Bug fix: querying multiple granularities with offset metrics #1054

courtneyholcomb · 2024-02-28T02:13:03Z

Resolves SL-1777
Resolves SL-1810
Resolves #1053
Resolves #1052

Description

Resolves 2 related issues:

If you query a time offset metric with multiple instances of metric_time/agg_time_dimension, only one of the instances will be offset. All of them should be.
If you query a time offset metric with one instance of metric_time/agg_time_dimension but filter by a different one, the query will fail

These issues were caused by issues in the JoinToTimeSpineNode dataflow to SQL code. The node was only designed to offset one time dimension. It was also filtering out columns prematurely, when that filtering should instead be happening in the FilterElementsNode. This PR fixes both issues.

I would recommend reviewing this PR by commit.

The first commit (after changelog) adds tests that show what the SQL previously looked like, as well as the scenarios that trigger an error before SQL can be generated.
Next commit updates the dataflow to SQL logic.
Third commit updates the snapshots so you can clearly see how the logic change impacts the SQL.

linear · 2024-02-28T02:13:06Z

SL-1777 Bug: derived offset metric error when querying with one grain & filtering with another

SL-1810 [Bug] Querying a time offset metric with multiple `metric_time` dimensions returns incorrect results

…shots

tlento

This seems like what we want to happen instead of whatever was happening before, but I do wonder about the invariant handling I mentioned inline - there's an implicit expectation of a granularity relationship between the time spine and the selected columns but right now if that expectation isn't met we'll render a date trunc to a coarser granularity, which doesn't seem like what we really want to do.

Should we just put an assertion in there? Or is there some other mechanism enforcing this?

tlento · 2024-02-29T01:49:35Z

metricflow/plan_conversion/dataflow_to_sql.py

+                if time_dimension_spec.time_granularity == time_spine_dim_instance.spec.time_granularity
+                else SqlDateTruncExpression(
+                    time_granularity=time_dimension_spec.time_granularity, arg=time_spine_column_select_expr


This implies the time_spine_dim_instance.spec.time_granularity will always be equal to or finer (<= I think) than the time_dimension_spec.time_granularity.

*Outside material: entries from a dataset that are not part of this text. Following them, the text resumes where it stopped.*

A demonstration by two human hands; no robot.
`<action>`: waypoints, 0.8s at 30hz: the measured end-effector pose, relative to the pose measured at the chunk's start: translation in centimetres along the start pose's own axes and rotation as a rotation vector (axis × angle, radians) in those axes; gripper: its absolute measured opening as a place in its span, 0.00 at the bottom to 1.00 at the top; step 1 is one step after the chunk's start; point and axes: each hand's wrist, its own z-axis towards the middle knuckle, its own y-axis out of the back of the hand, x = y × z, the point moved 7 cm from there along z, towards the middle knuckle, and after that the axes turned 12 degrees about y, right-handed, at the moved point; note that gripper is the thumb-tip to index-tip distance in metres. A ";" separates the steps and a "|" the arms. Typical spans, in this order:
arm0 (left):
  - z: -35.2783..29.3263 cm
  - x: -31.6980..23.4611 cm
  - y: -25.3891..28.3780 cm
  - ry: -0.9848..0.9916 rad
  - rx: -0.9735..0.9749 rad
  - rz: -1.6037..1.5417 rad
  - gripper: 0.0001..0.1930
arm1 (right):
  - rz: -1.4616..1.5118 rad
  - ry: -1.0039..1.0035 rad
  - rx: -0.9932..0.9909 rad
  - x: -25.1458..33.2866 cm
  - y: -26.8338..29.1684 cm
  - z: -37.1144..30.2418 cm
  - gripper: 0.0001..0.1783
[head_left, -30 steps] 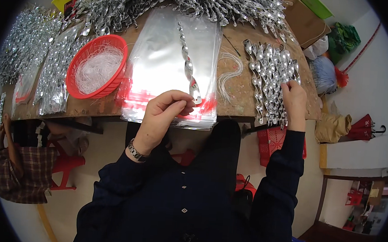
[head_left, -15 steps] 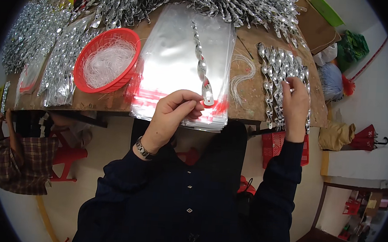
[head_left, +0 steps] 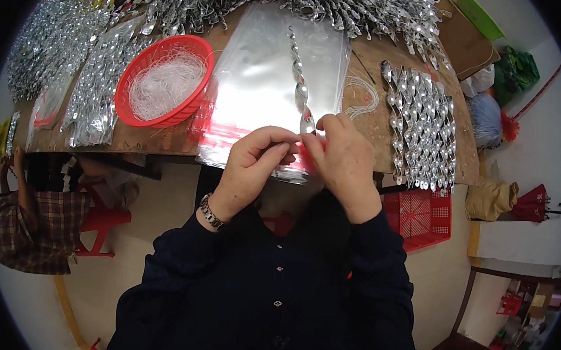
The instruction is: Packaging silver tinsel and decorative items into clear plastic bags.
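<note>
A twisted silver strip (head_left: 300,85) lies lengthwise on a stack of clear plastic bags (head_left: 234,87) with red printed edges, right in front of me. My left hand (head_left: 252,166), with a watch at the wrist, is pinched closed beside the strip's near end; whatever its fingertips hold is too small to make out. From the right, my right hand (head_left: 346,163) has its thumb and forefinger closed over that same near end, hiding it. The fingertips of both hands almost meet there.
Several twisted strips (head_left: 423,130) lie in a row on the right, near loose white threads (head_left: 362,96). A red basket (head_left: 195,97) of clear thread stands left. Silver strips (head_left: 292,3) heap along the back. Below right is a red crate (head_left: 420,217); a person (head_left: 36,223) sits far left.
My right hand has moved left from the row of strips to the near end of the single strip. My left hand stays pinched beside it. The view has shifted slightly.
</note>
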 end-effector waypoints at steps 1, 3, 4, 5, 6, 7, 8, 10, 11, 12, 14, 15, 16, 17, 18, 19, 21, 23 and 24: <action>-0.1 -0.2 0.0 -0.027 -0.006 0.057 0.10 | -0.009 -0.010 0.008 -0.1 -0.3 0.0 0.15; 0.0 -0.3 0.0 -0.038 -0.003 0.065 0.10 | -0.013 -0.049 0.032 -0.3 -0.8 0.0 0.14; 0.0 -0.4 -0.1 -0.051 0.003 0.072 0.10 | -0.021 -0.088 0.055 -0.6 -1.1 -0.1 0.13; 0.0 -0.4 -0.2 -0.050 0.004 0.072 0.10 | -0.020 -0.090 0.055 -0.7 -1.2 -0.1 0.13; 0.0 -0.6 -0.2 -0.077 0.003 0.100 0.10 | 0.004 -0.109 0.038 -1.0 -1.3 -0.1 0.13; 0.0 -0.8 -0.3 -0.104 0.003 0.127 0.10 | 0.028 -0.128 0.020 -1.3 -1.3 -0.1 0.13; 0.1 -0.8 -0.2 -0.104 0.004 0.127 0.10 | 0.028 -0.129 0.019 -1.6 -1.3 -0.2 0.13; -0.1 -1.6 -0.3 -0.201 0.002 0.306 0.10 | 0.113 -0.149 -0.057 -2.0 -0.9 -0.3 0.13; -0.1 -1.8 -0.3 -0.201 0.000 0.307 0.10 | 0.114 -0.147 -0.057 -2.1 -0.7 -0.4 0.13; -0.4 -2.4 -0.6 -0.260 0.001 0.388 0.11 | 0.180 -0.189 -0.087 -2.4 -0.2 -0.7 0.13; -0.9 -3.5 -1.1 -0.319 -0.001 0.470 0.11 | 0.235 -0.219 -0.130 -2.3 1.1 -1.1 0.10; -1.2 -4.3 -1.4 -0.391 -0.032 0.506 0.12 | 0.232 -0.223 -0.128 -2.5 1.5 -1.6 0.10; -1.5 -5.0 -1.7 -0.464 -0.064 0.541 0.13 | 0.263 -0.220 -0.158 -2.6 2.1 -2.1 0.09; -1.5 -5.2 -1.9 -0.461 -0.061 0.538 0.13 | 0.295 -0.217 -0.188 -2.7 2.8 -2.6 0.08; -2.0 -6.1 -2.6 -0.563 -0.056 0.633 0.14 | 0.295 -0.196 -0.185 -2.3 4.0 -2.9 0.06; -2.6 -6.8 -3.3 -0.664 -0.056 0.728 0.16 | 0.297 -0.195 -0.185 -2.2 4.6 -3.5 0.06; -3.0 -7.5 -4.2 -0.715 -0.046 0.785 0.18 | 0.330 -0.225 -0.222 -2.6 5.9 -4.8 0.05; -3.6 -7.9 -5.2 -0.765 -0.034 0.842 0.20 | 0.334 -0.176 -0.228 -2.6 7.0 -5.8 0.04; -3.8 -7.9 -5.9 -0.763 -0.016 0.884 0.22 | 0.314 -0.170 -0.218 -2.6 7.7 -6.2 0.03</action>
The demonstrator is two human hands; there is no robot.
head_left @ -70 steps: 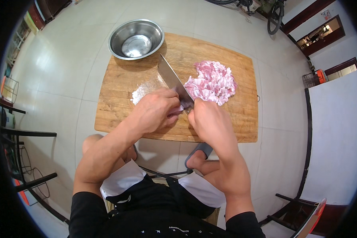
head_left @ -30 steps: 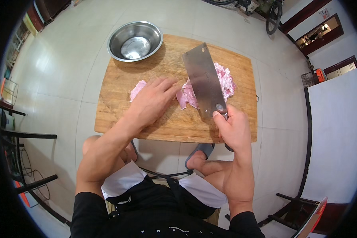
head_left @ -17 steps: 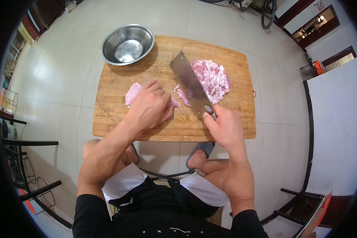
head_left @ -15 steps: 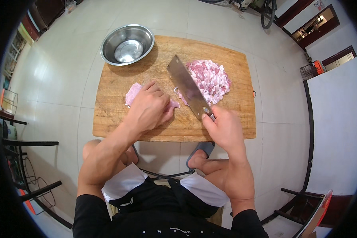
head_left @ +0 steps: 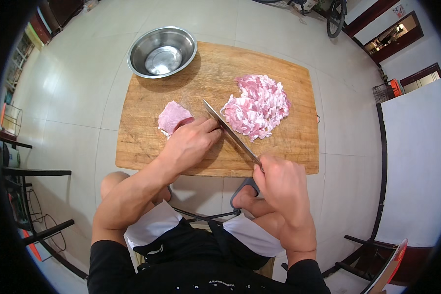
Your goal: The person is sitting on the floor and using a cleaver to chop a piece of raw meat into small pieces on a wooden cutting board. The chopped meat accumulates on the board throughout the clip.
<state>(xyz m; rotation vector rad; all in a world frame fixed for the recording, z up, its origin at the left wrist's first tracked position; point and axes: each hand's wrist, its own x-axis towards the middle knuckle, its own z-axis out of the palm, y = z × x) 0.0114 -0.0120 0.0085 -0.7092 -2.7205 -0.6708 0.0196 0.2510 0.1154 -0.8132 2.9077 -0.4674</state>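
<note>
Meat piece: it was seen left of centre in the frame, on the cutting board, partly covered by the left hand.
Left-hand grip: the fingers were curled downward; whether meat was pinched under them could not be told.
Cleaver: it was held nearly edge-on near the centre, with the blade just beside the curled fingers.
Right-hand grip: the handle was enclosed tightly by the right hand.
Cutting danger: a finger could be cut, it was judged, if the soft meat slipped.
Sliced pile: at upper right of centre; slices might be scattered by a sideways blade.
Steel bowl: placed at upper left.
</note>
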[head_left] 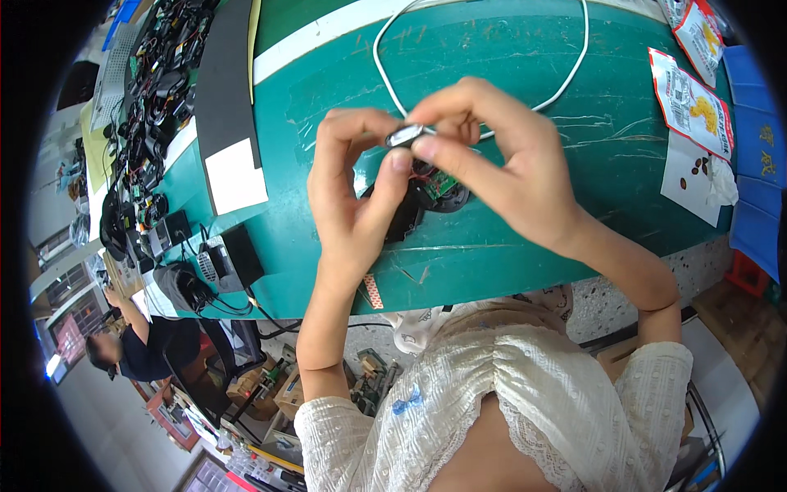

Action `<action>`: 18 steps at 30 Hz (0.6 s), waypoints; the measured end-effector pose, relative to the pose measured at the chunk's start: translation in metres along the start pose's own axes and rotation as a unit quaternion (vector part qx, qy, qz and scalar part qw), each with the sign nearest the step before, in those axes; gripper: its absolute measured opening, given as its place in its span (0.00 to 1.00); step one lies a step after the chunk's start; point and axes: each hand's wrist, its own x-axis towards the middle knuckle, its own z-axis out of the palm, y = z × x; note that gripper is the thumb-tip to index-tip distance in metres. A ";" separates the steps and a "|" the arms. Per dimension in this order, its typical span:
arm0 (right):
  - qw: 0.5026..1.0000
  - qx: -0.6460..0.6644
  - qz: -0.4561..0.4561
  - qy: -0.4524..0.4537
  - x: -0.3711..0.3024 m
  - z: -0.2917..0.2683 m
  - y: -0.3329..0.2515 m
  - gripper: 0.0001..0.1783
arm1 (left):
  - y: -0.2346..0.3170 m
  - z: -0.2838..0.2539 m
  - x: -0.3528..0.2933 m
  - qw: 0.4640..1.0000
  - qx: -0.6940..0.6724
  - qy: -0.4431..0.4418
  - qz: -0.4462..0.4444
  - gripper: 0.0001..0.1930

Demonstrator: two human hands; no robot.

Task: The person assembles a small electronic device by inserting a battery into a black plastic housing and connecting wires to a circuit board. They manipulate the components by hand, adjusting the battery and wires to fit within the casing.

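Above the green work table, my left hand (346, 193) and my right hand (529, 168) meet, each closed on a small dark oval piece (407, 135) with a pale face. Thumbs and fingertips pinch it from both sides; its exact kind is not clear. Just below my fingers lies a round black plastic housing (403, 220), opened, with a green circuit board (443, 185) and thin wires showing. My left hand partly covers it. A white cable (587, 37) loops across the table and passes behind my fingers, where its end is hidden.
Many black device parts with wires (164, 90) pile up at the far left. Black boxes and cords (234, 256) sit near the left table edge. Snack packets (693, 102) and a paper with dark bits (693, 176) lie right. A person (143, 344) sits beyond, lower left.
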 end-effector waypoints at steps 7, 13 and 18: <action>0.966 0.222 0.122 -0.049 0.010 -0.009 -0.002 0.13 | 0.001 -0.002 0.008 0.991 0.114 -0.067 -0.013 0.05; 0.956 0.159 0.221 -0.112 0.011 -0.014 -0.006 0.23 | 0.004 -0.002 0.005 0.965 0.253 -0.010 0.068 0.10; 0.934 0.138 0.273 -0.186 0.012 -0.021 -0.017 0.24 | -0.002 0.000 0.004 0.899 0.374 -0.011 0.228 0.15</action>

I'm pretty sure that's true at this point, but is it enforced anywhere? I'm not sure what'll happen if we allow different granularities in the time spine, or if we allow the time spine to be DAY while the base granularity moves to MILLISECOND or whatever.

Good point! I feel like the time spine SHOULD be set with the smallest possible grain in order to fill all granularity periods we support.
In practice, though, it might not be - especially when we transition to supporting smaller grains. Users might need to update their time spines.
I'll add an assertion for now and a comment to explain!

tlento · 2024-02-29T02:08:10Z

...st_offset_to_grain_metric_filter_and_query_have_different_granularities__plan0_optimized.sql

+    metric_time__month
+    , SUM(bookings) AS bookings_start_of_month
+  FROM (
+    -- Join to Time Spine Dataset
+    -- Pass Only Elements: ['bookings', 'metric_time__month', 'metric_time__day']
+    SELECT
+      subq_13.ds AS metric_time__day
+      , DATE_TRUNC('month', subq_13.ds) AS metric_time__month
+      , subq_11.bookings AS bookings
+    FROM ***************************.mf_time_spine subq_13
+    INNER JOIN (
+      -- Read Elements From Semantic Model 'bookings_source'
+      -- Metric Time Dimension 'ds'
+      SELECT
+        DATE_TRUNC('day', ds) AS metric_time__day
+        , 1 AS bookings
+      FROM ***************************.fct_bookings bookings_source_src_28000
+    ) subq_11
+    ON
+      DATE_TRUNC('month', subq_13.ds) = subq_11.metric_time__day
+    WHERE DATE_TRUNC('month', subq_13.ds) = subq_13.ds
+  ) subq_15
+  WHERE metric_time__day = '2020-01-01'


This all feels very convoluted but maybe that's just how we have to do offset to grain calculations? Like if this grouped by metric_time__day I guess we'd drop the where filter and just have a repeated bookings_start_of_month value collected alongside each day.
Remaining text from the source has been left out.